Nesta reunião, na qual os técnicos alertaram que “a outra barreira que importa atingir agora é um Ro de 0,7”, também os especialistas se estrearam a preparar cenários de regresso à normalidade, mostrando que mesmo os epidemiologistas estão de acordo de que é preciso deixar, gradualmente, o confinamento.
Porquê o Ro de 0,7?
Foi a partir da barreira do Ro de 0,7 que a Noruega começou a levantar as medidas de restrição e um dos países que, apurou o Expresso junto de fontes que participaram na reunião, foi mais citado pelos especialistas quando traçaram alguns cenários futuros.
A importância do valor 0,7 assenta no facto de oferecer mais garantias de que o aumento do número de novos casos, para muitos uma situação inevitável nos tempos que se seguirem, “será suportável e que o número de pessoas a dar entrada nos hospitais será controlável. Até lá, e esse é um dado adquirido, não há margem para levantar o estado de emergência, alertaram os mesmos especialistas”, detalha o Expresso.

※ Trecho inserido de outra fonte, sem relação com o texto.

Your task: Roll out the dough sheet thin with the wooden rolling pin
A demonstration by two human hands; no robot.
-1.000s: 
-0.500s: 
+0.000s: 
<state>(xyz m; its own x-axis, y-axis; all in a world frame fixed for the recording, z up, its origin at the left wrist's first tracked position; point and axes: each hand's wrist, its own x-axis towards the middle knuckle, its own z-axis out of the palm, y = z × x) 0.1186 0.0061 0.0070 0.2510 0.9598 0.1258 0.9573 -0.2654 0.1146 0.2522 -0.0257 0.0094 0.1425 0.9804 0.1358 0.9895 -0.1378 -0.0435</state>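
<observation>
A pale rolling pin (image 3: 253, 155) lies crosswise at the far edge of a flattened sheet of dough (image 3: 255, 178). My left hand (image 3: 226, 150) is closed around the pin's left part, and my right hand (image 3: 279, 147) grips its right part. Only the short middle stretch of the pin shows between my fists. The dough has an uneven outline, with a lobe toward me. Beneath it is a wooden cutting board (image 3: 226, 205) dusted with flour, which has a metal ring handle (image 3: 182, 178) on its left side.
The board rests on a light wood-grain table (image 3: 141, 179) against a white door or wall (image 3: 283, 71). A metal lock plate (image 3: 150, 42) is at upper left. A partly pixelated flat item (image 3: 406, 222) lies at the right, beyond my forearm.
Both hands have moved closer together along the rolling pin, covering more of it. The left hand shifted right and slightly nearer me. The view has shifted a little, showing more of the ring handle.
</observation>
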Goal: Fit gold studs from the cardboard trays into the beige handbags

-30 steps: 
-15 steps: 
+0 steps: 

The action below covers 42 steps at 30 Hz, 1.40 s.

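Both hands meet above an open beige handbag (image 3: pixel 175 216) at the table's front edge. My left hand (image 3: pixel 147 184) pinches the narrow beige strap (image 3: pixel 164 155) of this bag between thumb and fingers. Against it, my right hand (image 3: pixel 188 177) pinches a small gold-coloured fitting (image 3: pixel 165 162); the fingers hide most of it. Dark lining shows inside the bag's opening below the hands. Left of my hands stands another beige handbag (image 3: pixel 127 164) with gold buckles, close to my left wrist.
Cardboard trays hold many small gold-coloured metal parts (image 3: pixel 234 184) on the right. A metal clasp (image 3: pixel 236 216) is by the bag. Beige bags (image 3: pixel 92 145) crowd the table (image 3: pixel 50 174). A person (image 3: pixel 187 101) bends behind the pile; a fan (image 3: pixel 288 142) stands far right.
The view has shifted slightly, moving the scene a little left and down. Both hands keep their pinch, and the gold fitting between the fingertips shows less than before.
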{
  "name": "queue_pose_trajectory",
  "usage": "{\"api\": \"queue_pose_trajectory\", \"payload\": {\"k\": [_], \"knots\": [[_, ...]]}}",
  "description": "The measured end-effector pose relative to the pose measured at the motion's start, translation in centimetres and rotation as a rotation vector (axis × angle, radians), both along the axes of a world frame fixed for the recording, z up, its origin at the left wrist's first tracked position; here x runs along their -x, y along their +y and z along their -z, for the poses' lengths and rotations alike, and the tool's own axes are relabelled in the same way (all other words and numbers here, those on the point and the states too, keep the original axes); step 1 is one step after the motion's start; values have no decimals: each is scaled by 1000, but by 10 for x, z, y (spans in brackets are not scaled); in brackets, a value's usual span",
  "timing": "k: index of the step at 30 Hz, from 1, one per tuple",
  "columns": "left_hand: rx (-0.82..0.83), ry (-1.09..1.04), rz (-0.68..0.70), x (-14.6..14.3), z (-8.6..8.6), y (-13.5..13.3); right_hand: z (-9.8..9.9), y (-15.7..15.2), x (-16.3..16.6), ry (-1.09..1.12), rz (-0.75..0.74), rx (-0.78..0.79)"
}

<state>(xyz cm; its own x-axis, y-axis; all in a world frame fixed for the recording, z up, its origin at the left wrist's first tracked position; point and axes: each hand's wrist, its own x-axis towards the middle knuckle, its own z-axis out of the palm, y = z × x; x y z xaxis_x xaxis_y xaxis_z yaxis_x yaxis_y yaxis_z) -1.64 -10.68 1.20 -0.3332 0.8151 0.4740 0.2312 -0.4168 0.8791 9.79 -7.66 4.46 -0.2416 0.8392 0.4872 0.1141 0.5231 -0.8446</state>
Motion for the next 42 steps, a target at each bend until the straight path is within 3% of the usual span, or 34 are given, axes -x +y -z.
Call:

Também foram abordadas as estratégias definidas pela Áustria, República Checa, Dinamarca, Espanha, Itália ou França, exemplos a seguir no que às melhores práticas internacionais diz respeito e assim perceber o efeito que o levantamento terá na evolução da pandemia
Será a vigilância o novo tabu?
Outro tema em foco nesta reunião, sabe o Expresso, foi o recurso à tecnologia e aos dados das operadoras com o objetivo de controlar a circulação e os contactos das pessoas infetadas. Esta é uma matéria fraturante, divide os partidos políticos e, para os especialistas de saúde, seria positivo.
Segundo o Expresso, este assunto não está totalmente encerrado.O Governo aproveitou as questões colocadas pelos líderes partidários e sublinhou a componente jurídica da medida e recordou o histórico das decisões do Tribunal Constitucional sobre metadados. Nesta reunião, apurou ainda, “foi dito com insistência, que será sempre necessário encontrar um sistema de vigilância robusto para se detetar rapidamente novos casos e tratá-los adequadamente”.